The plan one year ago was to get a second PB13 Ultra, then around this time last year the PB16 was announced, kind of throwing my plans into disarray. Why would I get a second 13? Of course I'd want the 16, but I wanted duals... I started looking at other options. It just so happened when I was finally ready to buy a sub, the S7201 was announced and with a discounted pre-order to boot. My only reservation is what I had read about the nature of sealed subs vs. ported and ported subs receiving a boost down near the tuning frequency of the port. For this reason, I was looking at the JTR 2400 ULF stand up configuration. 

I'm just glad the stars aligned and I own what I do now. 

Back in the late 90's I used to own a little Nissan X-tended Cab pickup, and I had a job installing satellite dishes all over the state of Montana. I put a system in that, consisting of a JL Audio 15w3 in a huge slot-ported box. I had to take my front seat out to stuff the box in the back, and when I did get it in I was only able to put my seat back one notch, I sat crammed forward and rolled that little truck all over the state for about 2 years. I had the chance once to go to a DB Drag competition with my truck, but as luck would have it things started developing a problem and the bass would cut out when I would turn it up. I remember being able to turn the volume up to 27 or 28 out of 40 on my Rockford Fosgate CD deck, but it would now cut out around 19 or 20. 

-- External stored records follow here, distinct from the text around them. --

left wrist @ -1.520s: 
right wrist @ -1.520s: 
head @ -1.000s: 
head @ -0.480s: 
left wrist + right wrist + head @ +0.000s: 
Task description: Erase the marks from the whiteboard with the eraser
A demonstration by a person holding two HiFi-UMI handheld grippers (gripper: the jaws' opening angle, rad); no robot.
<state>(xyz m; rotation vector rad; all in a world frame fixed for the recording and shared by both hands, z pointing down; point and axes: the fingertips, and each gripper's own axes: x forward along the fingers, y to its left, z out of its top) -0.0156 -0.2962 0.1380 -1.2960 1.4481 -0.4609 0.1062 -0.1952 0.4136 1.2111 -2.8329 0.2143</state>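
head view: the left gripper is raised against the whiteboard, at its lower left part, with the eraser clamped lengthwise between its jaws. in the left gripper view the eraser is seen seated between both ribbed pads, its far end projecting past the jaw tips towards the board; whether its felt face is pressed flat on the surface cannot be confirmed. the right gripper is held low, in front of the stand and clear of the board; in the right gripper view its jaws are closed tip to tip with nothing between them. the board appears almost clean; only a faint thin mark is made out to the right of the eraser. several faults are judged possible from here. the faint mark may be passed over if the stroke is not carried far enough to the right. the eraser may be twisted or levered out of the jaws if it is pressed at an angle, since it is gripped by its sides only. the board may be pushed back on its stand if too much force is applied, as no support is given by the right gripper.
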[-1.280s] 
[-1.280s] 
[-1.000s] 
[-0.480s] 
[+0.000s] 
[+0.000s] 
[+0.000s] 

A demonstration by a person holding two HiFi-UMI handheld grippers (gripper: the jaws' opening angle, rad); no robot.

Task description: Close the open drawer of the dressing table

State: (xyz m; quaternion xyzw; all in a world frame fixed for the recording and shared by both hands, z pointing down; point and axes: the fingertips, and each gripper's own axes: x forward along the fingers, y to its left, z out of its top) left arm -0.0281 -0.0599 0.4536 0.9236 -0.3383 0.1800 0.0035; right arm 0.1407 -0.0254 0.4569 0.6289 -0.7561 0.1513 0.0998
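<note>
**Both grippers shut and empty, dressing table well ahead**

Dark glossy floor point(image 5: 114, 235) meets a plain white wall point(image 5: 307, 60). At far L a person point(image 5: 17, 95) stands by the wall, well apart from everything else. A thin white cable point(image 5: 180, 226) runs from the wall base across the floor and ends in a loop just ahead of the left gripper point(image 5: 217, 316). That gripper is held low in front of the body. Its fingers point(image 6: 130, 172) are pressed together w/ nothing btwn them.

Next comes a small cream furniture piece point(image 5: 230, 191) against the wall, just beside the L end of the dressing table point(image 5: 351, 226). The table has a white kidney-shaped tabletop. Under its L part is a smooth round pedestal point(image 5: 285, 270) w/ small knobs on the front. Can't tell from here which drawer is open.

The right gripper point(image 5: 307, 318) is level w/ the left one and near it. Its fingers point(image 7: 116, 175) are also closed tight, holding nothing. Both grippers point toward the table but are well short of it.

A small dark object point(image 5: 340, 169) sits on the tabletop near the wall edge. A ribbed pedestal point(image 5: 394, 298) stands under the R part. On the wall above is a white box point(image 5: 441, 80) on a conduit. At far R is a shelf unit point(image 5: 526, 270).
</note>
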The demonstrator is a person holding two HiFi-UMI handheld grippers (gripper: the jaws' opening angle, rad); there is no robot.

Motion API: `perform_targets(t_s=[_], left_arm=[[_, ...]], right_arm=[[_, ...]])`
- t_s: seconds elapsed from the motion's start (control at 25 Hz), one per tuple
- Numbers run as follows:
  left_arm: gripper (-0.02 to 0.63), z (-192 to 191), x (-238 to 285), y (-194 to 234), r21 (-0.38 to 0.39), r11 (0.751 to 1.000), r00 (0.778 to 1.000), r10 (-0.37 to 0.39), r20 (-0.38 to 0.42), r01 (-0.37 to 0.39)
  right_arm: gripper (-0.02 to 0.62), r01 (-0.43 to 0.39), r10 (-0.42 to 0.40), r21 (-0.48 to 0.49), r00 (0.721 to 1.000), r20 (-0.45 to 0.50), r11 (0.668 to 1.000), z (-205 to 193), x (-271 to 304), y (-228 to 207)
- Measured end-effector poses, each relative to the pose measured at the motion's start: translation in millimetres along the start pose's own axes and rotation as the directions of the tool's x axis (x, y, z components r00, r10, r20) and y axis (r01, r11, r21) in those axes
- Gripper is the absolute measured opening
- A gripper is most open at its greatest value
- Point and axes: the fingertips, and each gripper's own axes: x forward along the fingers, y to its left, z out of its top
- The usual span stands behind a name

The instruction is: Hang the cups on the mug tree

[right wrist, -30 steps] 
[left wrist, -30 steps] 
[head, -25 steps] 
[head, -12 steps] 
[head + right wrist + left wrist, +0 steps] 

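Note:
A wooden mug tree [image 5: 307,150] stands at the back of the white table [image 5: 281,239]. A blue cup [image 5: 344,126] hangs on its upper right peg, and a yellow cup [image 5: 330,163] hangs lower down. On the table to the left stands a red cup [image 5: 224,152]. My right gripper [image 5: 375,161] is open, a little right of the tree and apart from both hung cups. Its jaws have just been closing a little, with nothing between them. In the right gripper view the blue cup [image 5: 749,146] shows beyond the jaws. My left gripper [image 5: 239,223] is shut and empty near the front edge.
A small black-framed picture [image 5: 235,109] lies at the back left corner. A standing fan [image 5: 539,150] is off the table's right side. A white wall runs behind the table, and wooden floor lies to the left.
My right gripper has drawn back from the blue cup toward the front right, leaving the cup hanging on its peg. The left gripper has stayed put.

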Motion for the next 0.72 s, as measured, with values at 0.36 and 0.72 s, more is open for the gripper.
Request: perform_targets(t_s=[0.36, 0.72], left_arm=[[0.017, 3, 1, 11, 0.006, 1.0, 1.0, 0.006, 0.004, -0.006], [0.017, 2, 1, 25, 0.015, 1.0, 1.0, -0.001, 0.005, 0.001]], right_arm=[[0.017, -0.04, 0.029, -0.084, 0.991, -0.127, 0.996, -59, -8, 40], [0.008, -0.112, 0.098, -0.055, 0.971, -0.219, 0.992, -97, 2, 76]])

Pulled everything out, and one of the tinsel leads had broken going to the voice coil. I spliced the wire... this did not help. I went to the competition. My truck ended up hitting 140.7db cutting out like it did, with only one voice coil. So add a few db's if it had been working properly. So, what in the H is the point of all of this?

The S7201 reminds me of that level of ridiculousness. I don't know if it's quite to THAT level, but it is surely in the realm and hits so, so much more deeply. You get the same feeling of slam in your body bass attack, and I can honestly say I've never felt that before with a home subwoofer. I don't think I'm coming close yet to what it can really do, I'm becoming a bit worried for my house. It's not a new home, and I can see my picture window blowing out onto the porch. Which would be awesome, don't get me wrong! At least if that DOES happen I have a gigantic piece of cardboard to cover my window with until I can get it fixed in the PSA S7201 box. I'm saving it, but I will not be sending this back. To get this out of my living room, you will have to fight me then drag a 300 pound subwoofer out to your truck. I just don't see that happening, so buy your own and I can guarantee you won't be regretting your decision.


----------



## theJman (Mar 3, 2012)

dickfantastic said:


> You get the same feeling of slam in your body bass attack, and I can honestly say I've never felt that before with a home subwoofer. I don't think I'm coming close yet to what it can really do, I'm becoming a bit worried for my house. It's not a new home, and I can see my picture window blowing out onto the porch.


If that happens be sure to post some pics. 

Sounds like it worked out brilliantly. Now it's time to revisit all your favorite movies?


----------



## dickfantastic (Aug 10, 2017)

Yes it surely is, unfortunately last night when I went to use the good ol Oppo BDP-93, I get a funky purple picture out of HDMI 2 and a similar purple picture full of static in a small box in the center of the screen out of HDMI 1. Just finished troubleshooting and hoping a HDMI cable somehow went bad, but that's not the case. Works fine when I swap it to another component. Always something... Oh well, hopefully it will still work as a disc player in the garage for stereo because it's reading discs, just not outputting a picture right. 

You can bet if I manage to blow out the windows I'll be posting those pictures, that would be legendary.


----------



## dickfantastic (Aug 10, 2017)

Some thoughts after owning this for a couple months. 

Absolutely unreal performance in every aspect. There isn't a thought of maybe needing two, a different subwoofer, or any feelings of regret for spending so much. In the end, the two subwoofers I purchased before settling on this one come close to the price anyhow, and both left me with a feeling that I needed more down the road.

Ported vs. Sealed. Sealed wins hands down. My older ported sub now sounds like a fartbox of distortion. A person may not get this with every sealed subwoofer out there, I'd say you're definitely going to need power to get great sound and tactile response, but the S7201 has this to spare. The detail of the bass is incredible. With the PB13, things could get loud, but I never really noticed what detail I was missing until I heard this. Now, the PB-13 is out in my garage, and I do not enjoy the sound at all. I am going to sell it and buy another sealed subwoofer for my garage. Perhaps the B-stock S7201 on the PSA website, you never know. This would be the only case where I could see myself wanting two.


----------



## BP1Fanatic (Mar 28, 2011)

Awesome build!


----------



## dickfantastic (Aug 10, 2017)

I'd love to take credit for dreaming up and building this myself, but this is a commercially available product from Power Sound Audio.


----------



## theJman (Mar 3, 2012)

Yea, I was scratching my head by that post too.


----------